Nella stagione passata i lavoratori francesi nonostante l’assenza di una direzione realmente conseguente sono stati in grado di mobilitarsi contro il Jobs Act d’oltralpe, e dentro un quadro di isolamento nel contesto europeo hanno subito una battuta d’arresto; mentre in Italia la CGIL aveva già capitolato al governo e al padronato. Anche nel nostro Paese ci sono stati e ci sono tuttora importanti episodi di resistenza che vengono da ampi settori di classe. Basti pensare alla resistenza dei lavoratori Almaviva, alla campagna per il no nel rinnovo del CCNL metalmeccanico, che ha ottenendo un risultato del 40% nelle grandi fabbriche, alle lotte della logistica, agli scioperi in Fincantieri a Palermo, e per ultimo lo straordinario risultato del referendum Alitalia, in cui i lavoratori e le lavoratrici hanno respinto l’ennesimo accordo capestro. Serve dare una svolta alle lotte. Questi segnali di resistenza non possono essere lasciati soli ad affrontare lo scontro di classe. Serve fare un salto di qualità dotandosi di un programma efficace per contrastare le nostre controparti e unificando le numerose battaglie disperse.

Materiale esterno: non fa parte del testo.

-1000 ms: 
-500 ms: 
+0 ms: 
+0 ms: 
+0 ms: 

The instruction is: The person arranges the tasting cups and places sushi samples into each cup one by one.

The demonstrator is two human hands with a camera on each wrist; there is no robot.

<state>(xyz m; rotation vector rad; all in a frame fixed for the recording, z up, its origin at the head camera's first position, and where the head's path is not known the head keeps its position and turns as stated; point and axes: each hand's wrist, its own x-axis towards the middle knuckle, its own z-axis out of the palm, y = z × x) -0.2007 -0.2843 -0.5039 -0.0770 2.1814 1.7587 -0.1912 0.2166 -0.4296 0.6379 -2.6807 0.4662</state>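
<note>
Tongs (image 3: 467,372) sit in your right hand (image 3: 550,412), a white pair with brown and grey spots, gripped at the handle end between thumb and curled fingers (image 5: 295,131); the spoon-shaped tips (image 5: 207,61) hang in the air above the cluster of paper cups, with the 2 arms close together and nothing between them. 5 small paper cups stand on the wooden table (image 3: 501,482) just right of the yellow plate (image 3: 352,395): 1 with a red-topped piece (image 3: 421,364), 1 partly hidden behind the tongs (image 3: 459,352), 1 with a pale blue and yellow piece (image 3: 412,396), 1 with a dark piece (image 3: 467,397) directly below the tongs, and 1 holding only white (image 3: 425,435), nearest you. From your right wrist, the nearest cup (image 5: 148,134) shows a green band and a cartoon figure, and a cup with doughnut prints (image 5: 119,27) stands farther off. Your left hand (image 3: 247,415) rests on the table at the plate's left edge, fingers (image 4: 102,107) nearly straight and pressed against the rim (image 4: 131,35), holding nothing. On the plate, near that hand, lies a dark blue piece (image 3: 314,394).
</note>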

Bisogna organizzare una grande assemblea nazionale di delegati eletti nei posti di lavoro per varare un piano di lotta efficace, sostenuto da parole d’ordine che devono essere tanto radicali quanto radicale è l’aggressione in atto, e che sia in grado di mobilitare milioni di salariati e sfruttati contro il padronato e il governo.
Ritiro di tutte le leggi precarizzanti (dal pacchetto Treu al Jobs Act); riduzione generalizzata dell’orario di lavoro a parità di salario; rivendicazione di un salario sociale per i disoccupati e per chi è in cerca di una occupazione; blocco dei licenziamenti; esproprio senza indennizzo delle aziende che chiudono e licenziano, comprese le società dei trasporti (Trenitalia e Alitalia), con la rivendicazione della nazionalizzazione sotto il controllo di chi lavora, devono essere parte del piano di lotta. È necessario mettere in campo una mobilitazione prolungata, radicale e di massa, sostenuta da una cassa di resistenza nazionale per finanziare gli scioperi. Bisogna arrivare ad un vero sciopero generale ad oltranza, perché è l'unica via capace di opporre una resistenza reale all'aggressione sociale di padronato e governi. L'unica via che può realmente incidere sui rapporti di forza e strappare risultati.
Queste rivendicazioni e questo piano di lotta dovrebbero fare parte del programma messo in campo da un sindacato combattivo e di classe.
Il Partito Comunista dei Lavoratori, attraverso i propri militanti, è impegnato ogni giorno in ogni fronte di lotta, dentro i sindacati conflittuali e dentro la CGIL, per portare avanti questo programma, consapevoli che solo una lotta che metta in discussione il sistema capitalistico può essere il primo passo per la liberazione di tutti gli sfruttati.